Stories are the big way that I’m able to get out my feelings, and they’re honestly what I’d prefer to be judged on.

So, every day after classes, I started sharing bits of myself, one broken and disturbed character after another.

And people would sometimes comment on them, some would even message me to talk about them, and we’d compare and contrast ideas.

I don’t know if this is twisted, but I think that I socialized more in this year than I ever did in person.

I even made a new friend who’s quickly grown on me. Becoming very near and dear to my heart with how much she enjoys my stories, and especially when I get to read the beautifully heartbreaking things that she wrote in turn.

I started to see my new friend as the silver lining to this whole situation, because, if it weren’t for the pandemic, I honestly don’t know if I’d have met her.

All of that combined to help me to have a new kind of support system while working my way through college, and I needed that.

Since, after all, this was my Senior Year.

• • •

I’m not exaggerating when I say that it feels like this snuck up on me. I changed my major around the middle of my second year of college, so I’d had to change my date of graduation. This made it so that the 2020 Fall-Semester was my last.

I found myself pausing every once in a while, thinking about it: this was my Last Bow at this place… should I do something?

But, unfortunately, it seems that things weren’t in the cards.

I tried to see if I could meet more people by leaving my dorm room a bit more than I should have (given our new rules). I’d go to the library to see if anything could come from it. But that usually ended with me sitting there alone.

When it finally came down to the end of it all, where the semester ended and we were allowed to go home, my roommates left without saying goodbye, and I was the last man there.

I couldn’t help but feel like it was fitting in a way.

Out of all of them, I was the first man to arrive at this place in the beginning, so I suppose that it makes sense that I’m the first to really leave.

I decided to leave them a note.

“First man in, first man free. Take care and good luck to you all in graduating too! – Mark Taylor.”

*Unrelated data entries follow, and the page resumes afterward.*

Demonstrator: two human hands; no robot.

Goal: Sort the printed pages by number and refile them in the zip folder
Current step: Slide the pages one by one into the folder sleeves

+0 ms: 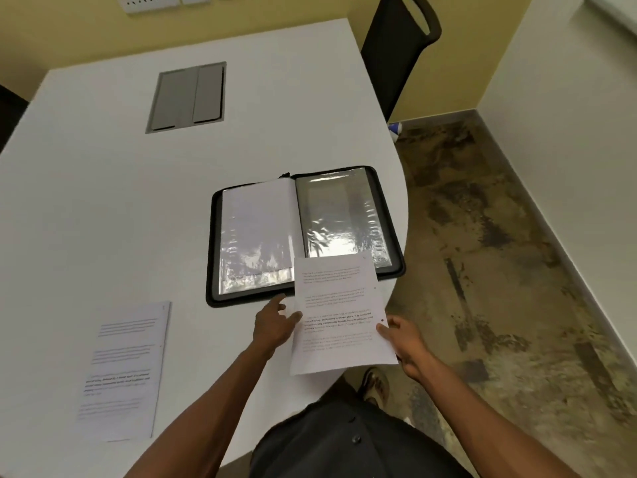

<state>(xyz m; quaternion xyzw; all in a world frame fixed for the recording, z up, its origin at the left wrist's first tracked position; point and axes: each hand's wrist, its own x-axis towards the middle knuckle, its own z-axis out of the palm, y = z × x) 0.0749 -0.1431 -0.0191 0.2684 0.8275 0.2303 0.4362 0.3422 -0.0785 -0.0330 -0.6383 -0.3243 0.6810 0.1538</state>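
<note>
Both hands pinch 1 printed page (336, 312), left hand (274, 324) and right hand (401, 341) at its side edges, just short of the open zip folder (303, 236). Another printed sheet (124, 370) lies on the bench (103, 201) well left of the left hand. The limp page could buckle or catch at a sleeve mouth.

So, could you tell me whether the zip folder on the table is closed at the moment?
No, the zip folder lies open flat on the table, showing its clear plastic sleeves on both sides.

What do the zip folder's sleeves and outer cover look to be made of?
Sleeves: likely clear glossy plastic film, going by the wrinkled glare. Zip folder cover: black and matte, probably fabric or soft synthetic; the view leaves that open.
</note>
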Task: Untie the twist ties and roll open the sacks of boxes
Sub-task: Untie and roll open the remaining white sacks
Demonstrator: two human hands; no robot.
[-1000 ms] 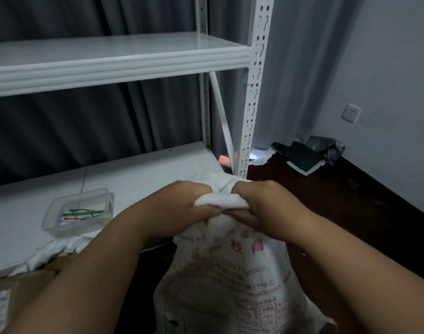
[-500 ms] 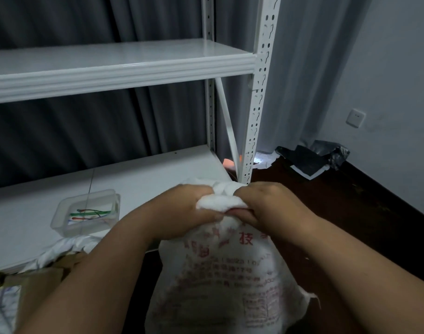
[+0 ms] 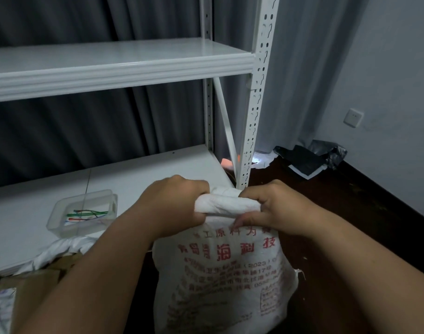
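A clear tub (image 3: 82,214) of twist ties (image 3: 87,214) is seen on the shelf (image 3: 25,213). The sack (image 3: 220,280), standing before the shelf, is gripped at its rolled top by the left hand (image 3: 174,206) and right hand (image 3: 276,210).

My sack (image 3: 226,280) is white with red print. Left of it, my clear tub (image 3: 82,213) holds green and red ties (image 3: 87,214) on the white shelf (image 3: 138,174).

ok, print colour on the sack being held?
Red characters on the white sack, clearest in the head view.
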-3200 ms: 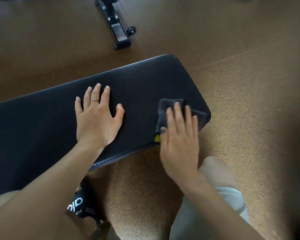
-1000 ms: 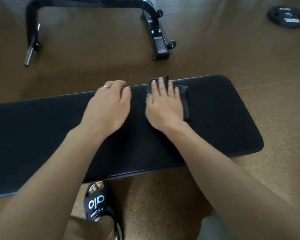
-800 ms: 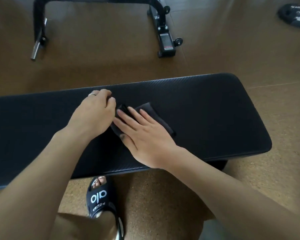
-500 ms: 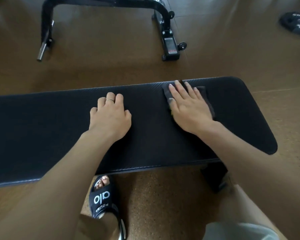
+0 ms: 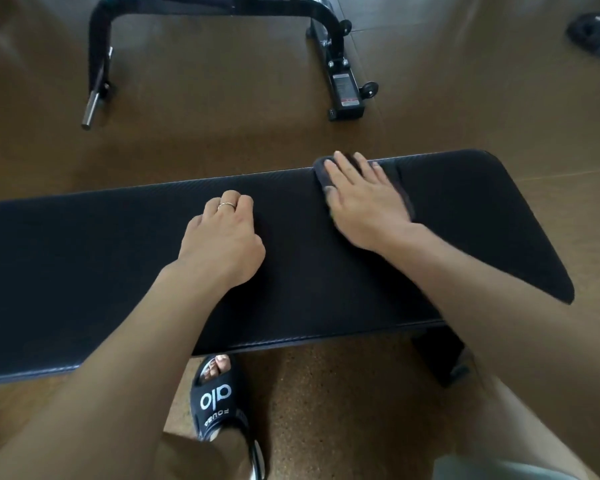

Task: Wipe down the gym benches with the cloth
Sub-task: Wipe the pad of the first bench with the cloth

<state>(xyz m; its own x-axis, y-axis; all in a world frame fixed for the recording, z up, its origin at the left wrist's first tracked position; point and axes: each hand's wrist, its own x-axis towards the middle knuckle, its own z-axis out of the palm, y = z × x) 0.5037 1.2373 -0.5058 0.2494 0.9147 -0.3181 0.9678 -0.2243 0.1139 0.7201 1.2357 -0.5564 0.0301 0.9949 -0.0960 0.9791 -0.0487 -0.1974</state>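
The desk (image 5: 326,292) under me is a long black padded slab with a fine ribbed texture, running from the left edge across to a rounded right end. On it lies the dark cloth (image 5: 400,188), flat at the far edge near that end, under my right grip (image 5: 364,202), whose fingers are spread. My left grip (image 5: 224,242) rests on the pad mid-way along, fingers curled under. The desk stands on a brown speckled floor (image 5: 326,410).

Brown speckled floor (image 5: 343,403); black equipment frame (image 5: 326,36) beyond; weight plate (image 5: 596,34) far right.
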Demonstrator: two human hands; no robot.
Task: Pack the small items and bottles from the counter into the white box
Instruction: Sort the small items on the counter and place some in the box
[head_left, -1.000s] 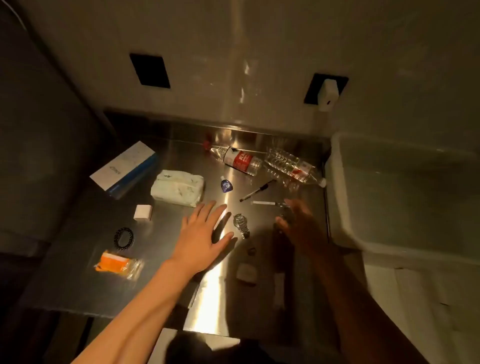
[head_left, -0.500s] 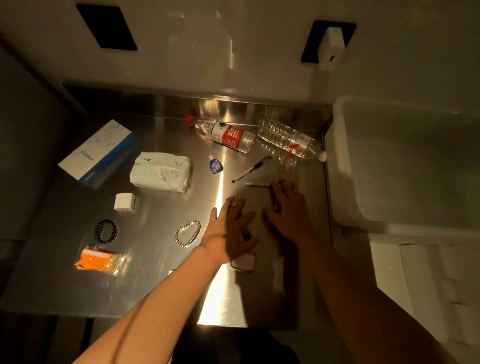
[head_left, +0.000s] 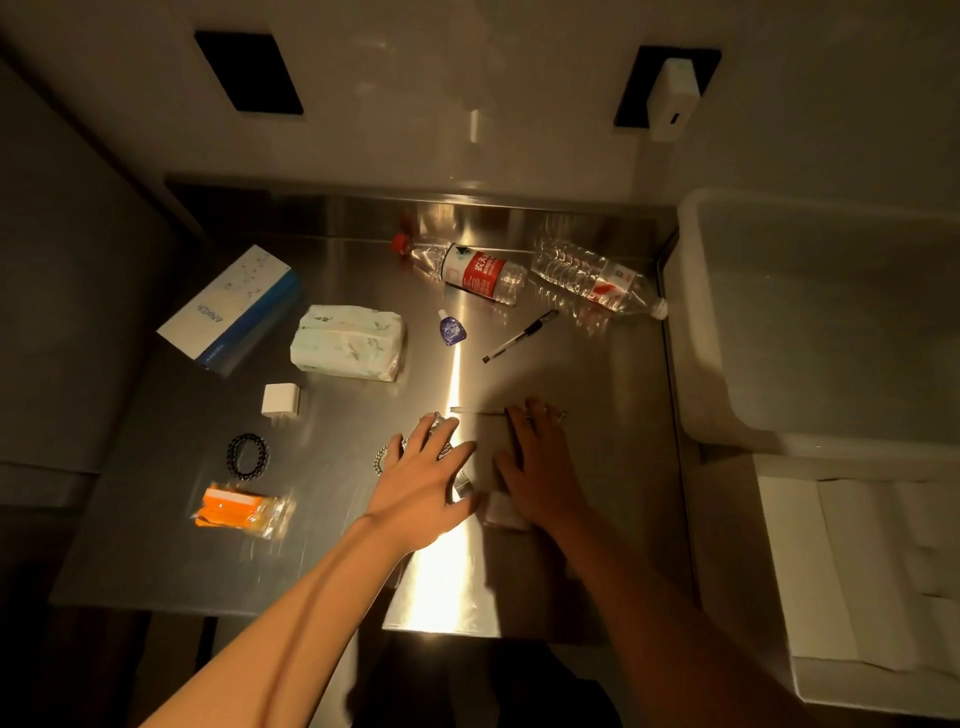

Then I packed up my things, moved out of the dorm, turned in my key, and that was it.

I can say that I really didn’t know what to feel that night.

• • •

With how detached and abnormal I’d felt throughout this year, I felt like I was at a loss. Like I’d been cheated out of something I should’ve been mine. So, I left college that day feeling like there was just another void. Like I was leaving with less than I’d arrived with.

But, that night, I went online and I started a conversation with my friend, telling her how I was done, how I felt about all of it, and then she did the most amazing thing. She made me smile.

Probably the most anti-climactic end I could’ve had to my college experience, and yet with a conversation she was able to get me to smile and feel like I’d accomplished something worth doing.

She made me feel like I took my Last Bow well enough, given the circumstances.

It’s amazing sometimes what a good friend can do for you.

And these days I’ll sometimes pause when I think about how different this is from my normal life.

It surprises me when I see that I’m no longer hiding in my loneliness.

But I suppose that’s one of my favorite parts of apocalyptic stories: the way that people are forced to make changes.

The world has gotten an overhaul, but, since this isn’t the cinema, that means that we don’t get to just be witnesses and let the credits roll. This is our world, and that means that we have to find our way through.

And if the world has been forced to change, then why shouldn’t we do the same? We could all use this as a wake-up call to try to do better than the “Normal” that we had before.

Besides, something I’ve come to understand: staying the same is boring, and I’ve decided that my life isn’t meant to be boring.


This is the story of Mark Taylor

Mark, 23, recounts his experience and observations during the COVID-19 pandemic. While, he admits, his life hasn’t turned upside down, Mark shares how he was able to push his boundaries and admire the silver linings of the socially-distanced and socially-strained new world in which we are all trying to survive.